FGV: agricultor sem Pronaf representa 76% do valor da produção

Brasília, 16 - Os produtores rurais que não estão incluídos no Programa Nacional de Fortalecimento da Agricultura familiar (Pronaf) são responsáveis por 76,4%, ou R$ 104,6 bilhões do total de R$ 136,7 bilhões do valor bruto da produção agropecuária nacional. Esse grupo representa 32% dos 4,8 milhões de estabelecimento rurais do País, ou seja, 1,6 milhão de estabelecimentos. Os dados fazem parte do estudo "Quem Produz o Que no Campo: Quanto e Onde", desenvolvido pela Fundação Getúlio Vargas (FGV) e divulgado hoje pela Confederação da Agricultura e Pecuária do Brasil (CNA). De acordo com avaliação da CNA, embora a agricultura familiar, enquadrada nos critérios do Pronaf, represente 68% dos estabelecimentos rurais (3,3 milhões) ela produz apenas 23,6%, ou R$ 32,1 bilhões da receita bruta do setor. De acordo com dados do Censo Agropecuário 95/96 analisados por região, e no total do Brasil, foi possível verificar, de acordo com a CNA, que em termos de lavoura, médios e grandes produtores respondem por 95,7% do valor bruto da produção de cana-de-açúcar, 85,6% de laranja, 80,2% de algodão, 79,3% de café, 77,5% de grãos e 76,3% de batata. Mesmo na horticultura, cuja atividade se concentra em pequenas propriedades, esse grupo de produtores, sem acesso ao Pronaf, responde por 57,8% da produção. No setor de proteínas animais, o estudo da FGV mostra que 90,8% do valor bruto da produção de aves, 89,5% de bovinos, 82,8% de ovos, 71,8% de suínos e 65,9% de leite resultam da atividade desenvolvida por proprietários que não têm acesso às linhas do Pronaf.

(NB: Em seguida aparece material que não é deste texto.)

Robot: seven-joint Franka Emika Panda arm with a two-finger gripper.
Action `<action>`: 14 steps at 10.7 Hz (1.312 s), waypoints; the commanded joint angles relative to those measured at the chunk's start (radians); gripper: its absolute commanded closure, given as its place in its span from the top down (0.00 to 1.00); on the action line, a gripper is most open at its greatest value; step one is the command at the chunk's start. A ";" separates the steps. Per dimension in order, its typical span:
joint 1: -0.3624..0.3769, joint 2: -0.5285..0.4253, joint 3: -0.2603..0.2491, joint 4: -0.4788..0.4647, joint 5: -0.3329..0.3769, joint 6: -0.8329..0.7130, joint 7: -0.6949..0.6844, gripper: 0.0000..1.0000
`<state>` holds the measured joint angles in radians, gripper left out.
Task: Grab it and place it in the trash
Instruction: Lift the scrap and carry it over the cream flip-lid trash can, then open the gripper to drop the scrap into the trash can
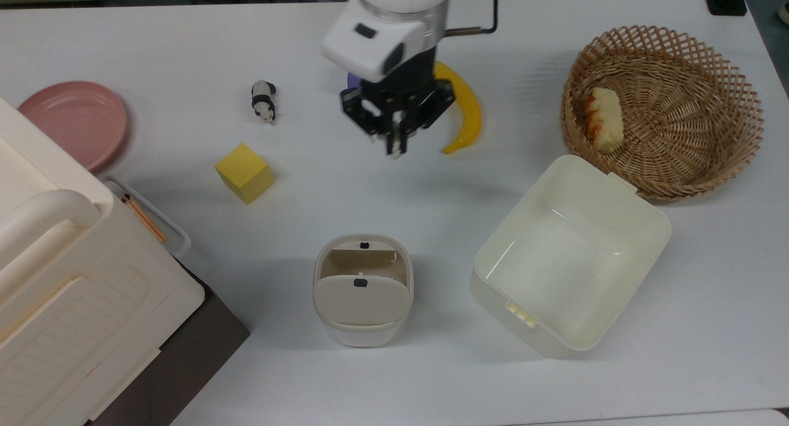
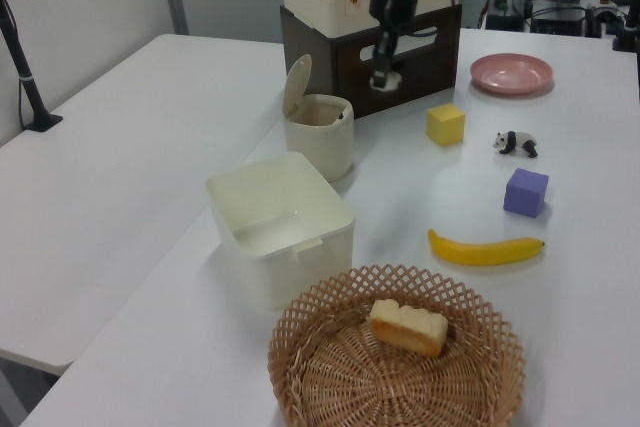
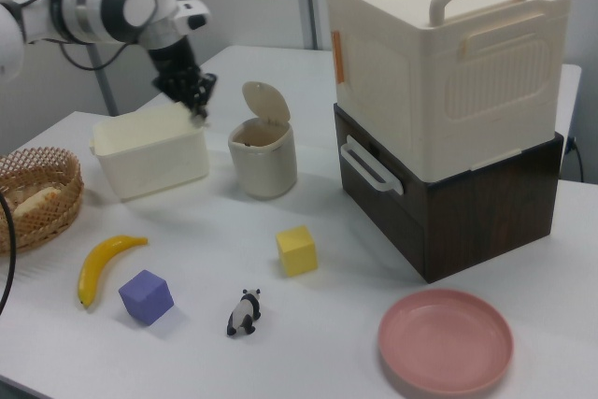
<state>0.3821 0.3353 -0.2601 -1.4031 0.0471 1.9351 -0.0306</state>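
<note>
Above the tabletop [image 1: 185, 31] in the top view, the gripper [image 1: 394, 143] hangs beside a banana [image 1: 465, 114], up-frame of the bin [image 1: 363, 290]; its jaws look drawn close together at the tips, and the wad cannot be made out there. A tub [image 1: 570, 256] sits on the top view's right of the bin. From the left view, the gripper [image 2: 381, 77] is raised above the bin [image 2: 320, 132], with a pale lump, the wad [image 2: 384, 79], pinched at its tip. From the right view, the gripper [image 3: 198, 107] hovers over the tub [image 3: 149, 149], just beside the bin's [image 3: 263, 161] upright flap [image 3: 265, 100].
</note>
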 commanded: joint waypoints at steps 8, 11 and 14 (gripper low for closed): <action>-0.092 0.134 0.007 -0.013 0.008 0.473 0.189 0.47; -0.089 0.137 0.007 -0.014 0.002 0.516 0.259 1.00; -0.086 0.125 0.009 -0.017 0.000 0.509 0.293 1.00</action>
<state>0.2925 0.4823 -0.2582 -1.4030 0.0484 2.4286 0.2273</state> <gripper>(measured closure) 0.009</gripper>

De acordo com a FGV "a importância dos estabelecimentos enquadráveis (atendidos pelo Pronaf) deriva do fato de representarem um contingente muito numeroso, de 3,3 milhões de estabelecimentos, em comparação com 1,5 milhão dos não enquadráveis. O estudo mostrou também que a atividade dessas propriedades é significativa nos seguintes produtos: fumo (86,3%), mandioca (73,2%), horticultura (42%). Nos demais produtos essa participação cai de forma expressiva: grãos (22%), batata (23,7%), café (20,7%), algodão (19,8%), laranja (14,4%), cana-de-açúcar (4,3%) e silvicultura (4,8%). "O estudo comprova que a quantidade de produtores enquadráveis e não enquadráveis aos critérios da agricultura familiar é inverso à sua participação na geração do valor bruto da produção da agropecuária brasileira", comentou Ignez Lopes, coordenadora do trabalho.